**What is required:** Take nothing but the lines from the one with "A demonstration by" through the one with "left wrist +" in the entries below, both ends kept, and return them exactly with pictures left out.

**Dataset entries:**
= = =
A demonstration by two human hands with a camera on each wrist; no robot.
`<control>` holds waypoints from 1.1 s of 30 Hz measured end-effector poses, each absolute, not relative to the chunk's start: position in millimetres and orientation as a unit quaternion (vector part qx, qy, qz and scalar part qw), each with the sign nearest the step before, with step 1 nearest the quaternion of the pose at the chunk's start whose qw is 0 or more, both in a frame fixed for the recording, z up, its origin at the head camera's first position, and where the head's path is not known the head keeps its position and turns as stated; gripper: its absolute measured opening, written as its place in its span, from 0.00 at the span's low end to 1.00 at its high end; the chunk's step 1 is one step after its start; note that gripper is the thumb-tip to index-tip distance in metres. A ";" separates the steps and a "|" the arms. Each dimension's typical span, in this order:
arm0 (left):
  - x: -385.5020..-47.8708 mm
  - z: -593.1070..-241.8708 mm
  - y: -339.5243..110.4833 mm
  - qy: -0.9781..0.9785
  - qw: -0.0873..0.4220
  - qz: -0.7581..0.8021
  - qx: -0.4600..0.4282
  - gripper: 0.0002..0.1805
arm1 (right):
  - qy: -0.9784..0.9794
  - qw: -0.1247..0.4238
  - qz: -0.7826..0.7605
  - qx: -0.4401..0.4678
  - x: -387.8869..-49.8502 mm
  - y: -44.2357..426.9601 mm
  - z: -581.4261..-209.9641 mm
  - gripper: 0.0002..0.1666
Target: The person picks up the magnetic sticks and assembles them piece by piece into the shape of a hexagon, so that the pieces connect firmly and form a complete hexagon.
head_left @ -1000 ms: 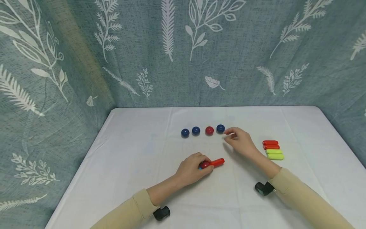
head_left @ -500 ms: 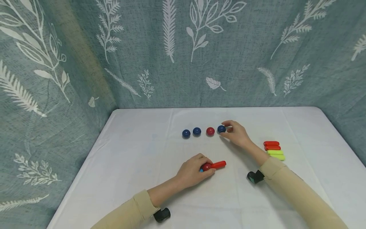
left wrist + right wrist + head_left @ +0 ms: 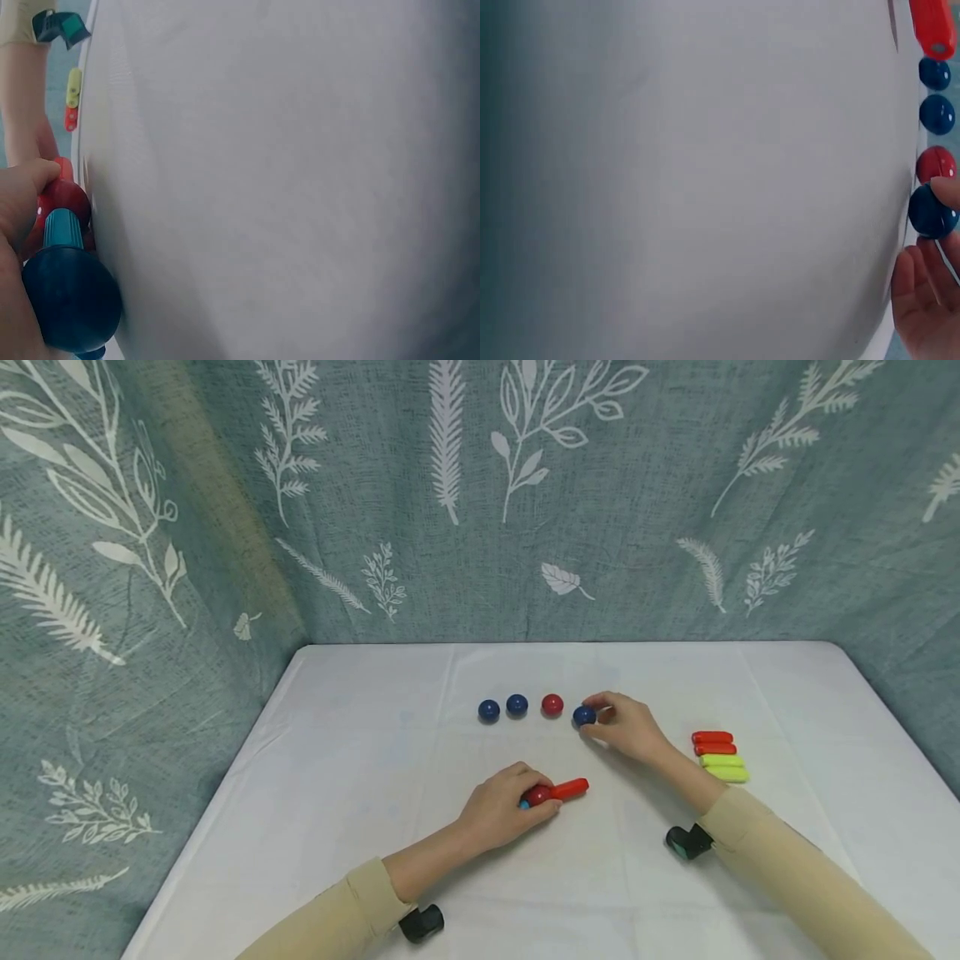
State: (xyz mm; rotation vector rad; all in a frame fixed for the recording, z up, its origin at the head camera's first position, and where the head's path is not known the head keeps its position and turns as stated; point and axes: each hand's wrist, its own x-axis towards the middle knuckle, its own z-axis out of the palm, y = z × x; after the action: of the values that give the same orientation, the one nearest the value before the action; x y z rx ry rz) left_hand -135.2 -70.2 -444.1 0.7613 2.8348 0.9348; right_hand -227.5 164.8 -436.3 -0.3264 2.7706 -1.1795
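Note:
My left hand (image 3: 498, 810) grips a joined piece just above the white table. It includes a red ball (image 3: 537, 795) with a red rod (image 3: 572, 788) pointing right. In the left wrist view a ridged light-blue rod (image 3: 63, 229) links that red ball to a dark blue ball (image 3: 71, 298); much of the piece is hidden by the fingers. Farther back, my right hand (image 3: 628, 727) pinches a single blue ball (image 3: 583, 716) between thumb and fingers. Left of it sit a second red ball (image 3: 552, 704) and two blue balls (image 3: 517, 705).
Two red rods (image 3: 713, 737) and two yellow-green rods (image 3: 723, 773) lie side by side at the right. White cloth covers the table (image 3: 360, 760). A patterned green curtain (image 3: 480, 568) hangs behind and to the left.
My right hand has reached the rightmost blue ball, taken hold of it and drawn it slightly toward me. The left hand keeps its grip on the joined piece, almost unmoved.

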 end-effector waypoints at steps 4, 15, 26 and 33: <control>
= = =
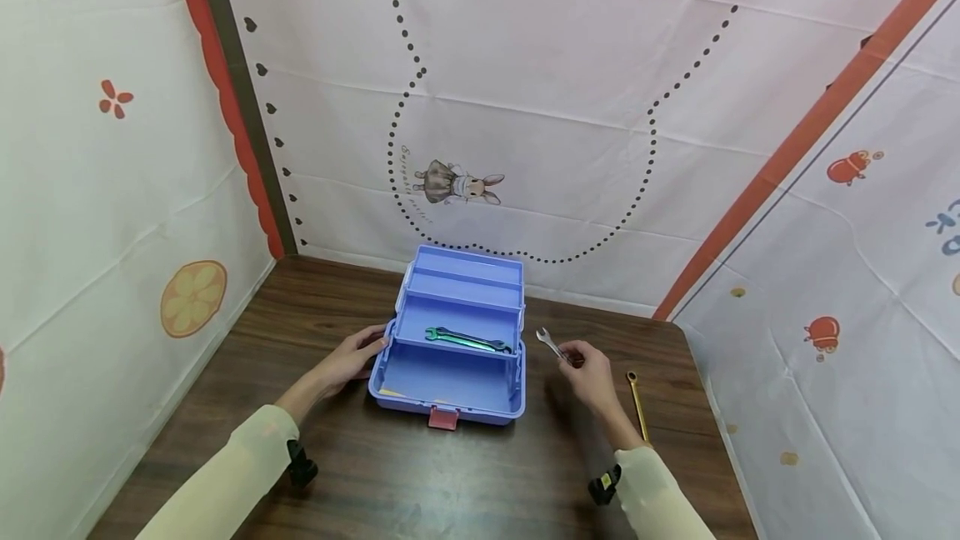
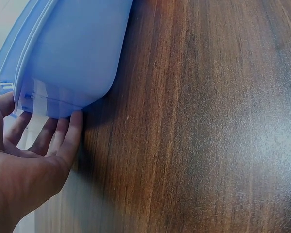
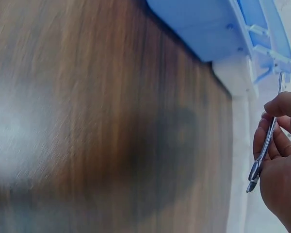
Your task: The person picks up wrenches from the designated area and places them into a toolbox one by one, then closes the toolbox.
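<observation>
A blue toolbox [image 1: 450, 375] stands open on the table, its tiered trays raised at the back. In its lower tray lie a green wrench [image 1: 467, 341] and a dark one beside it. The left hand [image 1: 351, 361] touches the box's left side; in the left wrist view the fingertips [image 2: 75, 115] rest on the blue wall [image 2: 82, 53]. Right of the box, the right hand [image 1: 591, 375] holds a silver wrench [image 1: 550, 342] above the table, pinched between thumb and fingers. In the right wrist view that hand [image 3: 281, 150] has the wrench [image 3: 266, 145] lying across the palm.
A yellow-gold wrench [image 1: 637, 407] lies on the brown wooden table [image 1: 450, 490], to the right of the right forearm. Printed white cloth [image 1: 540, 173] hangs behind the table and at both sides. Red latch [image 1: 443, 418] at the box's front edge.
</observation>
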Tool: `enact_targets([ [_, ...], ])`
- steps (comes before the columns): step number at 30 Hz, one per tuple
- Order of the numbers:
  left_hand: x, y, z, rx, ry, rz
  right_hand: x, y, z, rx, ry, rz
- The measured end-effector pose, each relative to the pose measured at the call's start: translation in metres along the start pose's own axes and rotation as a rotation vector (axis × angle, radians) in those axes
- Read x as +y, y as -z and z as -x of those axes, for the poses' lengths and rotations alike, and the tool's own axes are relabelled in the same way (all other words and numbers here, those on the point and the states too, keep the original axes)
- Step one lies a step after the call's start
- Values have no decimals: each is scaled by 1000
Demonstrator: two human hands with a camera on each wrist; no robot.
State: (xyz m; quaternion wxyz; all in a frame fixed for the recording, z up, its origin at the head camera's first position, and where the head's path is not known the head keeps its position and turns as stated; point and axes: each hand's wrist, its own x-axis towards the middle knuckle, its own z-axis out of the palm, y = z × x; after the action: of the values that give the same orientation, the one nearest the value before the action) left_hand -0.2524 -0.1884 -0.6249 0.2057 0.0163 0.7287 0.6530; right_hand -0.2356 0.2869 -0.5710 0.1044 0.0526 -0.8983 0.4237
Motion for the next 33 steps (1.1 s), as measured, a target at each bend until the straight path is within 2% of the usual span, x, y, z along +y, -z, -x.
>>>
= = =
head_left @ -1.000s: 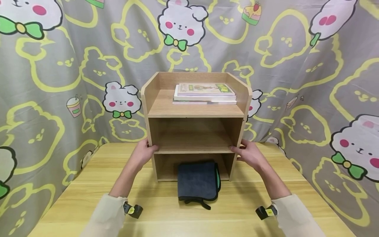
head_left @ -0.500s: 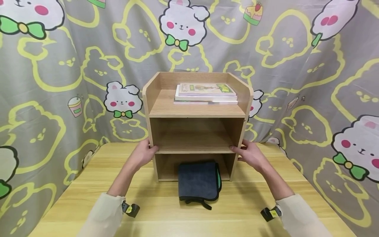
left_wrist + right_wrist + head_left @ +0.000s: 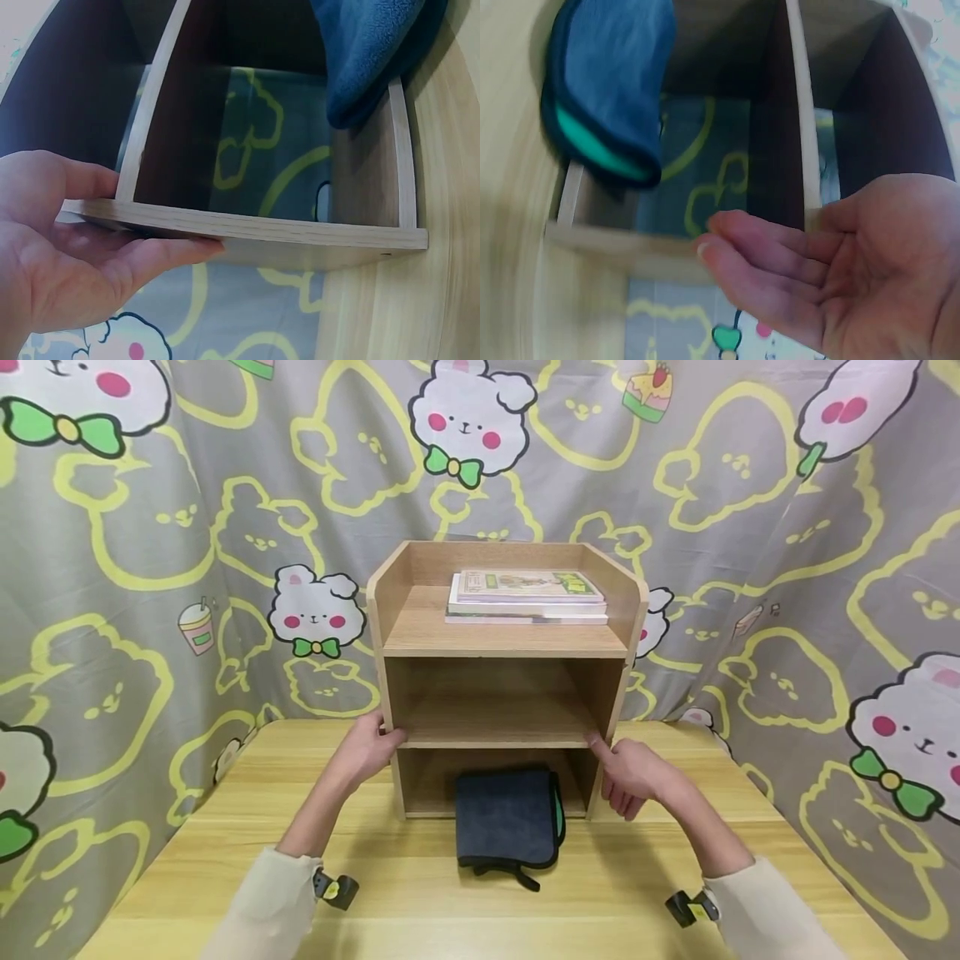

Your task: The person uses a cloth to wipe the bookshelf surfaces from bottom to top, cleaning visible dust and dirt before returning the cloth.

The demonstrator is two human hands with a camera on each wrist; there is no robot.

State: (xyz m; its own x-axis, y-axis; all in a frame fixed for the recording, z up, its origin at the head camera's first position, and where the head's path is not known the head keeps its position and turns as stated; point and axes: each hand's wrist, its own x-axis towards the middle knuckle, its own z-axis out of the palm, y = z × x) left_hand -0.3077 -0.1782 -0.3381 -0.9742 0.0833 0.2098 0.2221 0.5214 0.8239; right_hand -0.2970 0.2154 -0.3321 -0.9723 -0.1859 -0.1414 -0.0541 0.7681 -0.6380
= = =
**Solution to this exercise:**
A demonstration by two human hands with a camera on each wrist; no robot.
`<control>` holds waypoints from 1.1 s of 30 Hz measured end-effector poses, each absolute, not relative to the chunk's start: position in millimetres and orientation as a unit quaternion (vector part qx, qy, qz and scalar part qw), each with the sign nearest the step before, with step 1 nearest the quaternion of the pose at the chunk's start whose qw is 0 or more, both in a frame fixed for the recording, z up, its origin at the head camera's first position, and where the head's path is not known the head keeps its position and turns as stated; gripper: its absolute measured opening, written as its place in its span, from 0.00 at the span's low end to 1.00 at its high end; the chunk's step 1 is one step after its start; note that gripper is the thumb-tip to index-tip distance in metres. A ";" separates the steps and a "|" the arms. Each dimension's typical span, in this order:
arm0 (left):
  - x: -385.5020..-47.8708 mm
  - z: -593.1070..-241.8708 mm
  - y: -339.5243..110.4833 mm
  - qy: -0.9781..0.9785
  - qw: -0.0873..0.4220
  - qz: -0.7581..0.8021
  - qx: -0.4600..0.4282
  - gripper: 0.0002..0.1805
arm1 (right):
  - qy: -0.9784..0.9794
  - qw: -0.1247..0.4238
  - qz: -0.7826..0.7605
  - qx: -0.4401..0.4678
  - x: -387.8869..-49.8502 mm
  - y: -44.2357..426.9601 mm
  - z: -581.4261..-209.9641 mm
  - gripper: 0.0002..0.1666
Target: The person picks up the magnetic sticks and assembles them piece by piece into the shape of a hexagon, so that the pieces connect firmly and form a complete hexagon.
head_left @ -1000 ms: 
head_left @ -500 ms: 
left wrist + right wrist + head_left @ +0 ms: 

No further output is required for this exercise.